Cette affirmation est d’autant plus consolidée avec l’extension des attaques préventives lancées par l’armée israélienne sur le Liban. Ce qui constitue une interprétation perverse du droit international. En droit international, la légitime défense préventive est une doctrine contestée, car elle désigne le droit pour un Etat d’employer la force militaire pour se défendre contre une menace présumée avant qu’elle ne prenne la forme d’une attaque concrète. Elle se distingue ainsi du droit à la légitime défense au sens de l’article 51 de la Charte des Nations unies qui autorise l’Etat de riposter à une attaque imminente et en cours.

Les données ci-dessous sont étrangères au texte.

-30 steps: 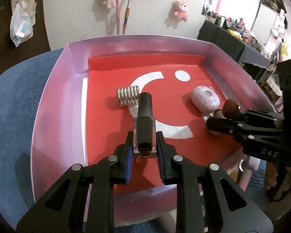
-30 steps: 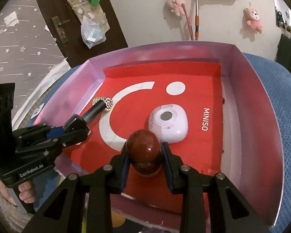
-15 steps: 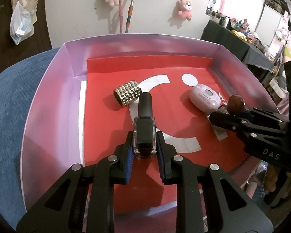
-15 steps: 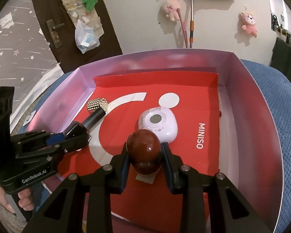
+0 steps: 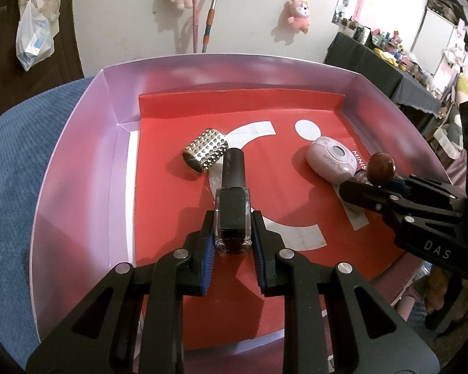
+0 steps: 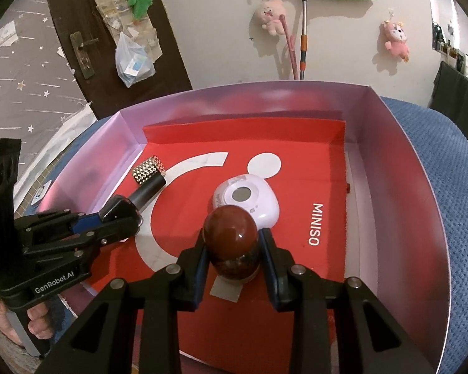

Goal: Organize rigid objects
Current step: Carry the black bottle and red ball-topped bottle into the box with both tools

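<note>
The left gripper (image 5: 233, 233) clamps the square glass body of a dark nail-polish bottle (image 5: 232, 210) at centre frame, its black cap pointing toward the studded gold metal cylinder (image 5: 205, 153) lying on its side beyond. The right gripper (image 6: 233, 260) pinches a small glass bottle with a glossy brown egg-shaped cap (image 6: 231, 243), just in front of the pale lilac rounded plastic case (image 6: 248, 201). Both bottles hang low over the red-lined lilac cardboard box (image 5: 78, 155), probably so they can be set down inside it.
</note>
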`<move>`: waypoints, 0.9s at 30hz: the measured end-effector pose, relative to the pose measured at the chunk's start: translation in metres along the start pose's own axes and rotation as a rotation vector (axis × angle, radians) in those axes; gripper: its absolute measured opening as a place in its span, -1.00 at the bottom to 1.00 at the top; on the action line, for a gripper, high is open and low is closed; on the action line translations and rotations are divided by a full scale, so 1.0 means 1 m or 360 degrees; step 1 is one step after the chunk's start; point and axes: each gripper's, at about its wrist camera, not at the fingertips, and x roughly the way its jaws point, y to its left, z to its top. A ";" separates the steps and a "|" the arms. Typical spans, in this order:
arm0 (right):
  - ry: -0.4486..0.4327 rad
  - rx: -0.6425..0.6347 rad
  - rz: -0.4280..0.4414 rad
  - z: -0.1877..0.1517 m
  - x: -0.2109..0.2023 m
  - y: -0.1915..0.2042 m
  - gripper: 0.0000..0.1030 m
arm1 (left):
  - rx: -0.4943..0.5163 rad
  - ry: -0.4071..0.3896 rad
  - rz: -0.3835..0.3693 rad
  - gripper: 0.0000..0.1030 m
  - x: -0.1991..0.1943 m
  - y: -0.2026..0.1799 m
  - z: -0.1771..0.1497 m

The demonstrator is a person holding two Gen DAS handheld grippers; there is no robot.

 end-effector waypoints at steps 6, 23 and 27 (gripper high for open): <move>0.0001 0.0012 0.0008 0.001 0.000 -0.001 -0.34 | 0.0002 0.0001 0.0001 -0.61 0.000 0.000 0.000; 0.0011 0.0030 0.0020 0.000 0.001 -0.002 -0.32 | 0.0028 -0.0013 0.0058 -0.61 0.001 -0.003 -0.002; 0.0008 0.0026 0.0024 0.000 0.001 -0.001 -0.17 | 0.0017 -0.0021 0.0077 -0.61 0.000 -0.001 -0.002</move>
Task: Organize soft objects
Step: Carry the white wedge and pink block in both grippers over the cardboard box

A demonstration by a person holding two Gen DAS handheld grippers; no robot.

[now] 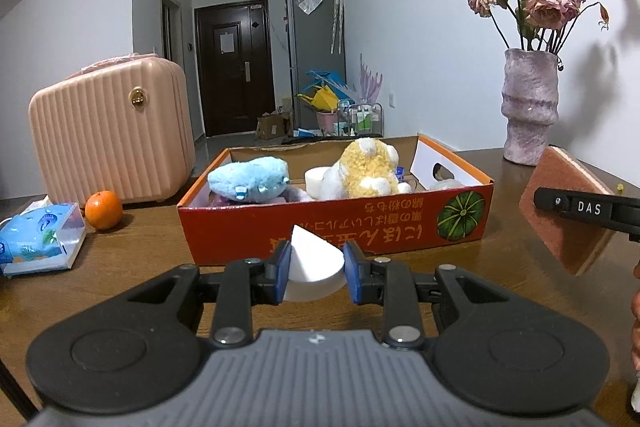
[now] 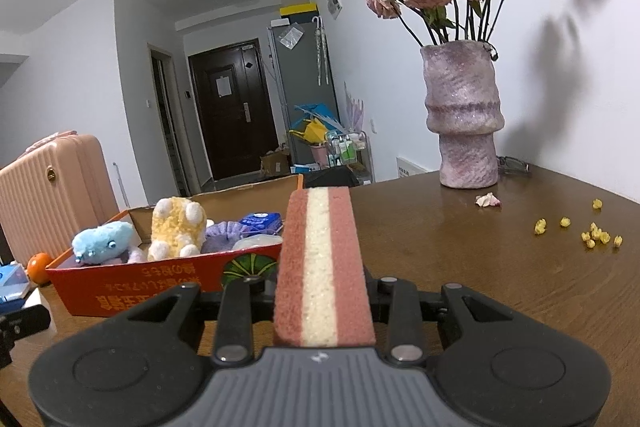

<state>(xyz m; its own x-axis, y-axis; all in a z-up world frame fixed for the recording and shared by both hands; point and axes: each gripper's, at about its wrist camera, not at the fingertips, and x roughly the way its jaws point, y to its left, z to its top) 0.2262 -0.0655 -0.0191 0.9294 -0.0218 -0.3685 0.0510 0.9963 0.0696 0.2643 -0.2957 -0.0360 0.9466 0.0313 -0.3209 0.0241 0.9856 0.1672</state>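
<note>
My left gripper (image 1: 315, 273) is shut on a white foam wedge (image 1: 314, 267), held just in front of the red cardboard box (image 1: 336, 223). Inside the box lie a blue plush toy (image 1: 250, 179), a yellow and white plush toy (image 1: 366, 169) and a white roll. My right gripper (image 2: 322, 301) is shut on a brown sponge with a cream middle layer (image 2: 322, 267), to the right of the box (image 2: 160, 279). The same sponge (image 1: 560, 227) shows at the right of the left wrist view, with the right gripper's finger (image 1: 580, 209) across it.
On the wooden table (image 2: 460, 267) stand a purple vase of dried roses (image 2: 464, 123), an orange (image 1: 103, 209) and a tissue pack (image 1: 38, 237). A pink suitcase (image 1: 108, 135) stands behind the table's left side. Yellow petals (image 2: 592, 233) lie at the right.
</note>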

La principale critique formulée à l’encontre de la légitime défense préventive ou anticipée est d’une part le non-respect des principes de nécessité et de proportionnalité. D’autre part, elle pose surtout l’épineuse question de la véracité de la preuve avancée par l’Etat invoquant le droit à la légitime défense préventive.
Les bombardements préventifs en Cisjordanie ou l’extension des attaques au Liban sont d’ailleurs des illustrations parfaites de la doctrine de la légitime défense préventive qui porte atteinte à des règles indélogeables du droit international. Israël tente d’ailleurs de justifier la pénétration du territoire libanais dans la lettre adressée au secrétaire général et à la présidente du Conseil de sécurité des Nations unies le 1er octobre 2024, en rappelant qu’elle «a le droit de prendre toutes les mesures nécessaires pour se protéger et protéger ses citoyens contre les actes d’hostilité».
Elle souligne aussi que l’attaque sur le Liban est une opération militaire planifiée depuis plus d’une année et qui vise à prévenir une éventuelle attaque du Hezbollah. Israël souligne aussi que cette opération militaire a permis de recueillir «les éléments de preuves permettent de mieux comprendre le mode opératoire du Hezbollah».
Ces justifications israéliennes sont déconcertantes, car elles sont en totale contradiction avec les dispositions de l’article 51 de la Charte des Nations unies qui exigent l’existence de preuves réelles avant le lancement d’une attaque militaire et non pas pendant ou après.
Cette exigence est confirmée par la CIJ dans son arrêt sur l’affaire des Contras (Nicaragua c. Etats-Unis, 1986) qui précise que le droit international ne reconnaît «de légitimité à une riposte qu’en cas d’agression armée déjà survenue et non pas à une menace d’attaque hypothétique».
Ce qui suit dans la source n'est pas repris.